Go through the data below and return each line where the string "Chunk" appears.
----- Material supplied -----
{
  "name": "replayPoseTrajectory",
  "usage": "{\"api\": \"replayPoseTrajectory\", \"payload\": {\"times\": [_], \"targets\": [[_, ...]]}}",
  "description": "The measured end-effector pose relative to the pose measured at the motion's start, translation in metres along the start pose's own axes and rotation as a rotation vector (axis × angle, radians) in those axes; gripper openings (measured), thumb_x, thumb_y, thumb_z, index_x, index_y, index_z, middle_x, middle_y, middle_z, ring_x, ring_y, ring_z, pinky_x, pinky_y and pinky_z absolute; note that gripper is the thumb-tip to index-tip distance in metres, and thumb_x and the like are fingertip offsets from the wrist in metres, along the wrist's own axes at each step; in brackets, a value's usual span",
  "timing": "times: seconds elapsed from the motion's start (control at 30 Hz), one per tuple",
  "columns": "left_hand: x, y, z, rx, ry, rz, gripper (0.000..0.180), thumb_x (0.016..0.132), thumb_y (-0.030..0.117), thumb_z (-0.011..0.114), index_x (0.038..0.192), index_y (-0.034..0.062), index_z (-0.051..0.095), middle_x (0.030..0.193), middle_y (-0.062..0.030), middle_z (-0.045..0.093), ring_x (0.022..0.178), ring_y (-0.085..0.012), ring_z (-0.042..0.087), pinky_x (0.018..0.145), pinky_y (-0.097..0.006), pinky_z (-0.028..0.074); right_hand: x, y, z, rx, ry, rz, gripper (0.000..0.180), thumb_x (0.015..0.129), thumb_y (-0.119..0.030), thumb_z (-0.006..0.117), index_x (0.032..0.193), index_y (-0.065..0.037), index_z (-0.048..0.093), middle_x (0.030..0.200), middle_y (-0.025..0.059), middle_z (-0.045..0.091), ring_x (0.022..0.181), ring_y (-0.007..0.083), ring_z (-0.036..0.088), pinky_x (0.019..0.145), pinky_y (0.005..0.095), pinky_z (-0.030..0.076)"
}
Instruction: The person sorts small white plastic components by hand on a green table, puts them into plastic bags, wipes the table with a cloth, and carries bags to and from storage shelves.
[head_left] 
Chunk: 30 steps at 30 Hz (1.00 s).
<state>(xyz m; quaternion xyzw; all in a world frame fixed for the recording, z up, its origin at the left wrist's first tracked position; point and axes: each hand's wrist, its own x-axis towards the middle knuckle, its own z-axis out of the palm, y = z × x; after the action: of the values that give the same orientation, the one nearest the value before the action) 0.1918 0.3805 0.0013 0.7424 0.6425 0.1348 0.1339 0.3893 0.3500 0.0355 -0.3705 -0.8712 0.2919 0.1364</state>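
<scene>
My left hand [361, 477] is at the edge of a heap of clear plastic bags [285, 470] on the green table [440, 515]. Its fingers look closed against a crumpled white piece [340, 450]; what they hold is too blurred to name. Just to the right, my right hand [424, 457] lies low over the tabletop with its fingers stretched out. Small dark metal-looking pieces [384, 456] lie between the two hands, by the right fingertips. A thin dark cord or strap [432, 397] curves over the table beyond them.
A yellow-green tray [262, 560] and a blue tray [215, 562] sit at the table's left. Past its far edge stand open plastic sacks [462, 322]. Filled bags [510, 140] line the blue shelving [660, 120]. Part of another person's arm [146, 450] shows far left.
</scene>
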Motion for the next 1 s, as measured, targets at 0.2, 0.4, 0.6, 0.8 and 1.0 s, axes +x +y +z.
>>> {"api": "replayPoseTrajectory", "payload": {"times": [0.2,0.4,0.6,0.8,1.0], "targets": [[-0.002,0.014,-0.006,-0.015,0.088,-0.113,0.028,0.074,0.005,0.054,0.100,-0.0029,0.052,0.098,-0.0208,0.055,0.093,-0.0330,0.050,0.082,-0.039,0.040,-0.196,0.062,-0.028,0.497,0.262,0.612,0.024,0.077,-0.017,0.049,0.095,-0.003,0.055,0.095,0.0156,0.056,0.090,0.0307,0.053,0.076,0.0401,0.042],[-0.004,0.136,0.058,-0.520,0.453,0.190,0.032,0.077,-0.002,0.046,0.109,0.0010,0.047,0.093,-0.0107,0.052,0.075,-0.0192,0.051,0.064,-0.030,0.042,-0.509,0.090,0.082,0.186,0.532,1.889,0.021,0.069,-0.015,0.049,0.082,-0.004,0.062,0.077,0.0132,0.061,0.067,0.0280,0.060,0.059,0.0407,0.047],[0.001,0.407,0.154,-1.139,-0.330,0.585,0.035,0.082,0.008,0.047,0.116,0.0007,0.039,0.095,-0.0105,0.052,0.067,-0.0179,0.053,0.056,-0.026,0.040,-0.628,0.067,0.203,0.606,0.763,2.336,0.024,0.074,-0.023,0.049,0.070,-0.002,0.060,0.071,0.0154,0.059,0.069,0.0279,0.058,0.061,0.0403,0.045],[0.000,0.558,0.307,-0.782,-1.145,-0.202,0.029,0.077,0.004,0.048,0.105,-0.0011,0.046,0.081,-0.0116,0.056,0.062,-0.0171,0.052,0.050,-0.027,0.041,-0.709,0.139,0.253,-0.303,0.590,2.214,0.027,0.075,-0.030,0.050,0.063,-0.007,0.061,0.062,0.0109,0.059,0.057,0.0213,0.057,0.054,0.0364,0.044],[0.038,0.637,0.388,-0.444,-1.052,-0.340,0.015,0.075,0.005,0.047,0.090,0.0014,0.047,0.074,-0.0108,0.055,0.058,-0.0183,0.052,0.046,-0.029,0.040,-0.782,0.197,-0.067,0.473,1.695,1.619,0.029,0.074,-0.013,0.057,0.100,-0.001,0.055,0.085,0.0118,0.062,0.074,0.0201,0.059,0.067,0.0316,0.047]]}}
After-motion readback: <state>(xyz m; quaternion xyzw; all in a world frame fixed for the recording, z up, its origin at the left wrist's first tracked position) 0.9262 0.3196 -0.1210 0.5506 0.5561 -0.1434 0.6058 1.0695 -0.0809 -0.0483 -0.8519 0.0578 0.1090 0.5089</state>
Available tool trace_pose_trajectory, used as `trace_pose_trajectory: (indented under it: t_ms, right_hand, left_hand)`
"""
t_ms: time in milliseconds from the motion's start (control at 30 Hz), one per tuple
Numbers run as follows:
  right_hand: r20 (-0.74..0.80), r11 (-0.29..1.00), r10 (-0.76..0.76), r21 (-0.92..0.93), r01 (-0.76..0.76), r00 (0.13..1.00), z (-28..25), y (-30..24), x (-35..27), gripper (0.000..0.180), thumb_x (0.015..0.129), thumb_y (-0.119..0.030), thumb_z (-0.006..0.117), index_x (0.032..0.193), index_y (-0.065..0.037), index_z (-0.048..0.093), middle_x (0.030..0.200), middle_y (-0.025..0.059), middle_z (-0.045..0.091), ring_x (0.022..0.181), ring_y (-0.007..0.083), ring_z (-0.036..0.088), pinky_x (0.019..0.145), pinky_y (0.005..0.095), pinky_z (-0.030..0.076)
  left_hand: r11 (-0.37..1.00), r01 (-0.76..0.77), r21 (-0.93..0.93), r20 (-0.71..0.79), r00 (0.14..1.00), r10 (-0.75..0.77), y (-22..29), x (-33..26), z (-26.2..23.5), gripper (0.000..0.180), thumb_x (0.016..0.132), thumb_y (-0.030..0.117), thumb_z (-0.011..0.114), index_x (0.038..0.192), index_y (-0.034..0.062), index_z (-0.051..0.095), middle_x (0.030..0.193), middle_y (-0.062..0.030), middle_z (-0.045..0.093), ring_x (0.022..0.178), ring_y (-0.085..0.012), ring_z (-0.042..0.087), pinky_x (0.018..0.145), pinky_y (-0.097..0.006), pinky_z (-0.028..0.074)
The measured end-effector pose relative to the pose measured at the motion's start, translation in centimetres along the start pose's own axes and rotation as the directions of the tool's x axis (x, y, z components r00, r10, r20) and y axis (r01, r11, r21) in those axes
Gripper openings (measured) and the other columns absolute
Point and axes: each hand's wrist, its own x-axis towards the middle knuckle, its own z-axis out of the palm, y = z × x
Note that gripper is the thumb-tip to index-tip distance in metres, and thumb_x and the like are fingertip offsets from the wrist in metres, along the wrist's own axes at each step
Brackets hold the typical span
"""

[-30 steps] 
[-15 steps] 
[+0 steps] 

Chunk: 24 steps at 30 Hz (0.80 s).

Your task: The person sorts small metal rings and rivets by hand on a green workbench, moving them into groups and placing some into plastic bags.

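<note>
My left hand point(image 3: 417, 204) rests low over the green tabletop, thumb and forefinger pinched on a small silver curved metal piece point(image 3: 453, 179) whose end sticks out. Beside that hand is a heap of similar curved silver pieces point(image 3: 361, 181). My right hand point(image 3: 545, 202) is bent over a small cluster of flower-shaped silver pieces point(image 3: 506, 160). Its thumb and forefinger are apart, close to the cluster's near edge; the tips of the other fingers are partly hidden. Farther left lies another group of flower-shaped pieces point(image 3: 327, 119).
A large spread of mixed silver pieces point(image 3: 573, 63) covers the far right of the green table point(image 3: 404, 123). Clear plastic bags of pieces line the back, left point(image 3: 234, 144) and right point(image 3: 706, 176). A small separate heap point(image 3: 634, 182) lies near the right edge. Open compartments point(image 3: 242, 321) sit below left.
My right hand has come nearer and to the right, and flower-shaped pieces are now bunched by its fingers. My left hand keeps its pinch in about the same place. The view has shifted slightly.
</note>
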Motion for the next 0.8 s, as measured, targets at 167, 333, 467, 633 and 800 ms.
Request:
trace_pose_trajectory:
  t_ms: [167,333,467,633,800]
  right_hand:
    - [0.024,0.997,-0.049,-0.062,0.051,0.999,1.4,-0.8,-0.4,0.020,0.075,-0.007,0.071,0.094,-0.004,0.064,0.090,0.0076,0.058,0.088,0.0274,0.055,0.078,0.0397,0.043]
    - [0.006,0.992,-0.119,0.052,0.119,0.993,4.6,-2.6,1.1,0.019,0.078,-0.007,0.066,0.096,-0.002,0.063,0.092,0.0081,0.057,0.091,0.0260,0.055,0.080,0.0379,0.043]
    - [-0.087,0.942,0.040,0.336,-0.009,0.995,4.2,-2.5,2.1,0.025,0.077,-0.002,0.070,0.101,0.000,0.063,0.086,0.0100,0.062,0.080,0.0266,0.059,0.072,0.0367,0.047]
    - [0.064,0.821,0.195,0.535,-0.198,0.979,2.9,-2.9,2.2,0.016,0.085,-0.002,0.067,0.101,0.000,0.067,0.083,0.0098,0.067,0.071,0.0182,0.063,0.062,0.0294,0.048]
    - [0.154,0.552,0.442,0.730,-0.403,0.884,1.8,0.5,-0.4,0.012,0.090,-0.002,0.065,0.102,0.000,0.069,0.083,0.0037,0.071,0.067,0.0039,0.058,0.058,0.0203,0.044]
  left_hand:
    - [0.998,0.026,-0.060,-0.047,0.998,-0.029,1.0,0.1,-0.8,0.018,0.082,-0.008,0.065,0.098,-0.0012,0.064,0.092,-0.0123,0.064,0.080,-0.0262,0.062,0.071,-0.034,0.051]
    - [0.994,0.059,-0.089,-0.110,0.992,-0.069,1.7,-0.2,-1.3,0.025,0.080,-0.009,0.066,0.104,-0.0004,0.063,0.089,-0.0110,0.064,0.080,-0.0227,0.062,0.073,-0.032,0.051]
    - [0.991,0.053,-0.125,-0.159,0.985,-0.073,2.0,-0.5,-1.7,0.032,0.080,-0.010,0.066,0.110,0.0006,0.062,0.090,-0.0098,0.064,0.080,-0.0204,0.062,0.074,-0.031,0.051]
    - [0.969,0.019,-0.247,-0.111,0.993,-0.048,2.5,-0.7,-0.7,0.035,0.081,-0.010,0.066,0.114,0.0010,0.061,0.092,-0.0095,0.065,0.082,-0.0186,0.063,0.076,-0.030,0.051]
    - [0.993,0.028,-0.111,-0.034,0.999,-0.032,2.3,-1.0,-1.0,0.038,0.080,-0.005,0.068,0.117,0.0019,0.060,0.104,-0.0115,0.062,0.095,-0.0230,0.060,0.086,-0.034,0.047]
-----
- Solution to the problem -
Chunk: 30 steps at 30 Hz (1.00 s).
Chunk: 24 steps at 30 Hz (0.80 s).

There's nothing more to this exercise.